Abstract Podocyte injury plays a vital role in proteinuria and nephrotic syndrome. Calcineurin (CaN) inhibitors are effective in reducing proteinuria. However, their molecular mechanism is still not fully understood. Angiopoietin‐like‐4 (ANGPTL4) is a secreted protein that mediates proteinuria in podocyte‐related nephropathy. In this study, we established a puromycin aminonucleoside (PAN)‐induced minimal‐change disease (MCD) rat model and a cultured podocyte injury model. We found that CaN inhibitors protected against PAN‐induced podocyte injury, accompanied by an inhibition of Nfatc1 and Angptl4 both in vivo and in vitro . Nfatc1 overexpression and knockdown experiments indicated that Angptl4 was regulated by Nfatc1 in podocytes. ChIP assays further demonstrated that Nfatc1 increased Angptl4 expression by binding to the Angptl4 promoter. In addition, overexpression and knockdown of Angptl4 revealed that Angptl4 directly induced rearrangement of the cytoskeleton of podocytes, reduced the expression of synaptopodin, and enhanced PAN‐induced podocyte apoptosis. Furthermore, in a cohort of 83 MCD and 94 membranous nephropathy (MN) patients, we found increased expression of serum ANGPTL4 compared to 120 healthy controls, and there were close correlations between serum ANGPTL4 and Alb, urinary protein, urinary Alb, eGFR, Scr, and BUN in MCD patients.
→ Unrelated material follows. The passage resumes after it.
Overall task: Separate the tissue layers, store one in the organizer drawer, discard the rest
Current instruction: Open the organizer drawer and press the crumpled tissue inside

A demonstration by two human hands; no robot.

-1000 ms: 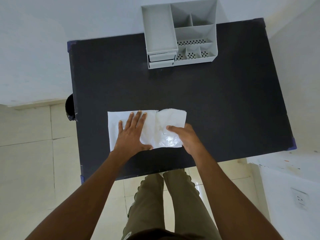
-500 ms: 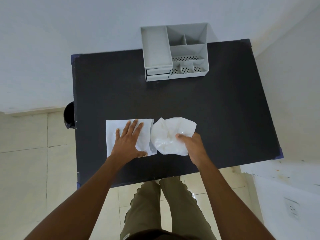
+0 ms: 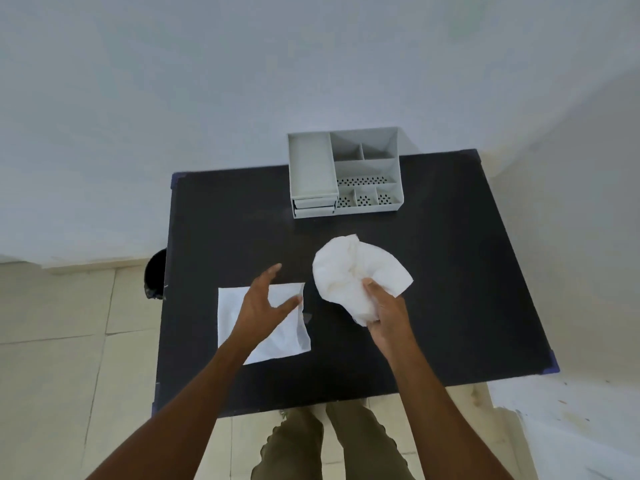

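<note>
A flat white tissue layer point(image 3: 239, 313) lies on the black table point(image 3: 433, 289), near its front left. My left hand point(image 3: 261, 301) hovers just above that sheet, fingers spread, holding nothing. My right hand point(image 3: 386, 311) grips a second, loosely bunched tissue layer point(image 3: 349, 271), lifted off the table to the right of the flat sheet. The grey organizer point(image 3: 346, 174) stands at the table's far edge. Its two small drawers point(image 3: 314, 207) at the lower left front are pushed in.
A dark round bin point(image 3: 155, 273) sits on the tiled floor beside the table's left edge. A white wall runs behind the table, and a white surface lies at the lower right. My legs show below the table's front edge.
My right hand has pulled the bunched layer fully apart from the flat sheet and raised it up and right. My left hand has lifted off the flat sheet and opened.
</note>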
No obvious correlation was found in MN patients. Immunofluorescence studies indicated that increased ANGPTL4 in MCD and MN patients was located mostly in podocytes. In conclusion, our results demonstrate that CaN inhibitors ameliorate PAN‐induced podocyte injury by targeting Angptl4 through the NFAT pathway, and Angptl4 plays a vital role in podocyte injury and is involved in human podocyte‐related nephropathy. © 2020 The Pathological Society of Great Britain and Ireland. Published by John Wiley & Sons, Ltd.